Is your garden looking snaggly?

Posted: July 20, 2014 in Uncategorized

That’s okay. It is the latter half of July.

This is when the pests start really munching and the powdery mildew settles in for the rest of the season and most of the corn has been harvested leaving the remaining stalks looking like multiple aphid raves. Coachella for aphids, man. It’s nasty.

The tomato cages you lovingly set over your babies in April or May have not been seen in more than a month. Tomato vines run amok everywhere. Up the plum tree, into the bird bath, through the damn rose bush, making the collection of tomatoes an uncomfortable affair. The pumpkin and squash plants have taken over and you’re starting to worry about whether or not you should feed those large, yellow flowers raw, red meat. They look hungry.

This is actually a good time to do a little garden cleaning. Pull out all those dead, mildewy, rolled up, brown nasty squash leaves. Cut away the mildewy leaves. Put them into the green can. You don’t want that stuff spreading. Spray some soapy water on the remaining leaves. It will help arrest the spread of mildew. Has that Ronde de Nice plant stopped producing? No squash for three weeks? Yank it. Plant carrots.

Keep harvesting. Tomato plants, bean plants, and cucumber plants will produce more fruit if you keep consistently harvesting the fruit. And the zucchini. Do not forget to harvest your zucchini. I’ve collected zucchini the size of bowling pins when I don’t get up to the community garden often enough. And speaking of zucchini. It is probably really snaggly about now, right? Cut off some of those dead leaves, carefully rearrange that vine, new green leaves pointed up to the sun, and give it a good drink. It will find its second life.

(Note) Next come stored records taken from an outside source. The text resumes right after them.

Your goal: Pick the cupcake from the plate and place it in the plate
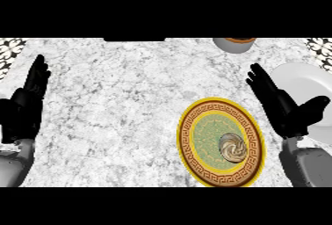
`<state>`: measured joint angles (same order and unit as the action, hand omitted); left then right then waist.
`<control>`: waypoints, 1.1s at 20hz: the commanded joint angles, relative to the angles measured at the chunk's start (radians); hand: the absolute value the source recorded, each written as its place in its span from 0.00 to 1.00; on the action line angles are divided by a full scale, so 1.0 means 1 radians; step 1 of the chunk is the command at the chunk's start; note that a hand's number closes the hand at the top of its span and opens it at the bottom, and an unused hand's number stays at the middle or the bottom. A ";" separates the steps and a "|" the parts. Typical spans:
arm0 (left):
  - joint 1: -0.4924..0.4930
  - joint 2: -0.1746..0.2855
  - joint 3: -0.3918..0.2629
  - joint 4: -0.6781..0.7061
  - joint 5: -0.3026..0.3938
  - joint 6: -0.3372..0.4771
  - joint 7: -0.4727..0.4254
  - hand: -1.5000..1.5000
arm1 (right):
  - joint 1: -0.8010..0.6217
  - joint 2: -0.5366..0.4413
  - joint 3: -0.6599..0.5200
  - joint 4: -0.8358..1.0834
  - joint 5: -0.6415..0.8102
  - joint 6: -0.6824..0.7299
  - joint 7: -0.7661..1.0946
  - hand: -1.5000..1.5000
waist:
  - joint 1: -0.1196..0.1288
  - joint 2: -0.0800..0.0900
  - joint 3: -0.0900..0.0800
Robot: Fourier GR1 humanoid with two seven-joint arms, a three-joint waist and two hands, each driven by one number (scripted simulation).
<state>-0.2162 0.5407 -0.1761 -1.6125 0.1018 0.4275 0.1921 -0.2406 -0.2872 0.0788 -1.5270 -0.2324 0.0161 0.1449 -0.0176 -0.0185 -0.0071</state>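
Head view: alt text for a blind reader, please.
A cupcake sits on a gold-rimmed patterned plate on a marble counter. The open right hand is between it and a white plate; the open left hand rests at the left edge.

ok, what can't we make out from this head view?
- White plate: cut off by the right edge, its near side covered by the right hand.
- Round container at the far edge: cut off at the top, contents unseen.
- Cupcake on the patterned plate: seen from straight above, so its sides and height are hidden.
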 commanded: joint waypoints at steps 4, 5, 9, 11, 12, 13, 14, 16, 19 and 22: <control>0.154 -0.130 -0.046 0.082 0.115 -0.050 0.032 0.50 | -0.008 -0.134 -0.206 -0.149 0.055 -0.134 -0.028 1.00 | -0.023 0.009 0.003; 0.195 -0.140 -0.052 0.110 0.144 -0.070 0.050 0.50 | 0.002 -0.162 -0.248 -0.175 0.059 -0.153 -0.031 1.00 | -0.039 0.007 0.001; 0.232 -0.212 -0.084 0.119 0.198 -0.097 0.043 0.50 | 0.113 -0.279 -0.343 -0.084 0.324 -0.366 0.012 1.00 | -0.075 0.013 -0.001; 0.249 -0.235 -0.098 0.123 0.212 -0.121 0.016 0.50 | 0.202 -0.175 -0.367 -0.153 0.326 -0.462 -0.074 0.00 | -0.053 0.010 0.005; 0.263 -0.229 -0.095 0.122 0.222 -0.147 -0.002 0.50 | 0.250 -0.127 -0.370 -0.190 0.334 -0.502 -0.115 0.00 | -0.041 0.010 0.006; 0.232 -0.252 -0.078 0.170 0.226 -0.139 -0.016 0.50 | 0.307 -0.069 -0.345 -0.266 0.331 -0.518 -0.158 0.00 | -0.041 0.012 0.006; 0.260 -0.254 -0.112 0.139 0.209 -0.153 -0.022 0.50 | 0.348 -0.050 -0.348 -0.315 0.320 -0.513 -0.198 0.00 | -0.022 0.011 0.007; 0.251 -0.260 -0.111 0.159 0.212 -0.183 -0.033 0.50 | 0.482 -0.007 -0.320 -0.413 0.334 -0.491 -0.227 0.00 | -0.010 0.014 0.007; 0.179 -0.254 -0.062 0.215 0.223 -0.198 0.004 0.50 | 0.573 -0.022 -0.274 -0.589 0.407 -0.460 -0.092 0.00 | -0.003 0.017 0.006; 0.240 -0.265 -0.091 0.163 0.216 -0.204 -0.022 0.50 | 0.638 -0.122 -0.266 -0.607 0.433 -0.347 0.021 0.00 | 0.003 0.017 0.005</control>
<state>-0.0022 0.2924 -0.2521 -1.4686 0.3109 0.2431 0.1658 0.2986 -0.3675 -0.2269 -2.0502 0.1348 -0.3890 0.0685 -0.0253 -0.0071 0.0014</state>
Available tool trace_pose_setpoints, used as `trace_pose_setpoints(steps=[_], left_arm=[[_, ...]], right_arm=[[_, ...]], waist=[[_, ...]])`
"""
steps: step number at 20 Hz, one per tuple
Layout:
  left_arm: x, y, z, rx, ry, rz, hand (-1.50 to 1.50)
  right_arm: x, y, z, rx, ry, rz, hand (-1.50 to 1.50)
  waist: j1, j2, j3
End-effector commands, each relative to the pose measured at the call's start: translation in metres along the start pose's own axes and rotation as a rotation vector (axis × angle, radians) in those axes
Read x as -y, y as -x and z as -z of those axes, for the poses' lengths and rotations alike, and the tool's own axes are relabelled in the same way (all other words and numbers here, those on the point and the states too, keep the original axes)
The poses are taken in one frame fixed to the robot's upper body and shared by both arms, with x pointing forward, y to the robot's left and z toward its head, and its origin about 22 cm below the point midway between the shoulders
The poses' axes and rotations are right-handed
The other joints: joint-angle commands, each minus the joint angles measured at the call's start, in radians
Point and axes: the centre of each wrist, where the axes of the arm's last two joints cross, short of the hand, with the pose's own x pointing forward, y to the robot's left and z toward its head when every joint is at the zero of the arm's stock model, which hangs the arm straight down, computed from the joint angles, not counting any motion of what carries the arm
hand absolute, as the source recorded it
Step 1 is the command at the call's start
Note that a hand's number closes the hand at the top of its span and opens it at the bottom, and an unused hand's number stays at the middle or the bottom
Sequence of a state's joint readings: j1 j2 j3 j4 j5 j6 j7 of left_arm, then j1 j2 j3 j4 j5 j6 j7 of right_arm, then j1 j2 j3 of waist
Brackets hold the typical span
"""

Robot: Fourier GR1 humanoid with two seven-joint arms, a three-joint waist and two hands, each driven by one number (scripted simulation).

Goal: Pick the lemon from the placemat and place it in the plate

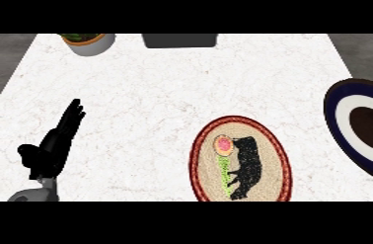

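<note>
1. Left hand: we find it at the lower left of the counter. Its fingers are straight and held close together, pointing away from the robot. The thumb stands out to the side. The hand holds nothing.

2. Right hand: we see it as a dark shape lying over the oval placemat, well to the right of the left fingertips. We cannot tell whether this hand is closed on anything.

3. Lemon: we locate it on the placemat, touching the upper left edge of the right hand and on the side facing the left fingers. A green strip lies just below it, along the same edge of the hand.

4. Plate: it sits at the right edge of the view, apart from the placemat, farthest from the left fingers. Its dark centre is bare.

5. Beyond the left fingertips, at the far edge, we note a plant pot. To the right of it is a dark grey object.
</note>
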State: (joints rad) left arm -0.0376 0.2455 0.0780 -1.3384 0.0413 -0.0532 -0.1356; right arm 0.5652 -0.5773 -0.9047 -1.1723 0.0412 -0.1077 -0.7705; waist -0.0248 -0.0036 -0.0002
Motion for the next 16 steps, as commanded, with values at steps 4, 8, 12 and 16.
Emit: trace_pose_setpoints(steps=[4,8,12,16], left_arm=[[0.007,-0.003,0.005,0.008,0.03,-0.014,0.0],[0.023,-0.016,0.008,0.004,0.011,-0.004,0.0],[0.004,-0.008,0.016,0.02,0.02,-0.004,0.0],[0.003,-0.01,0.007,0.012,0.022,-0.006,0.0]], right_arm=[[0.004,-0.03,0.01,0.05,0.026,0.079,1.5],[-0.016,-0.06,0.045,0.065,0.011,0.071,1.5],[-0.028,-0.082,0.075,0.083,-0.064,0.115,1.5],[-0.06,-0.113,0.096,0.096,-0.12,0.16,1.5]], waist=[[0.019,0.003,-0.001],[0.026,0.004,0.0],[0.026,0.005,-0.001],[0.032,0.004,0.0]])
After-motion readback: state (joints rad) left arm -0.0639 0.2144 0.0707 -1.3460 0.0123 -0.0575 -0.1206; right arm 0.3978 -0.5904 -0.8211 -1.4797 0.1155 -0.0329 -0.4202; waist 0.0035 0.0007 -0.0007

If your tomatoes have overgrown their cage, trellis, plum tree, whatever, no worries. Just let them keep going. Lying on the ground isn’t the worst thing ever. We never got around to completely trellising our tomatoes at the plot this summer. We just have to do a little extra digging among the aromatic vines to find those red balls of gold. I’ve tried trellising this late, but usually, I just snap the vines. Boo. The snapped vines are always full of huge green tomatoes.

And like the aforementioned Ronde de Nice, if something looks diseased or bad or is not producing, yank it. Here in SoCal, you have at least until late October, or if this upcoming winter is like last winter, until February, to grow your summer crops. Carrots, beans, and tomato seedlings can go in now. And while it might be a month or so before you see any bounty, your garden will be healthier and definitely less snaggly.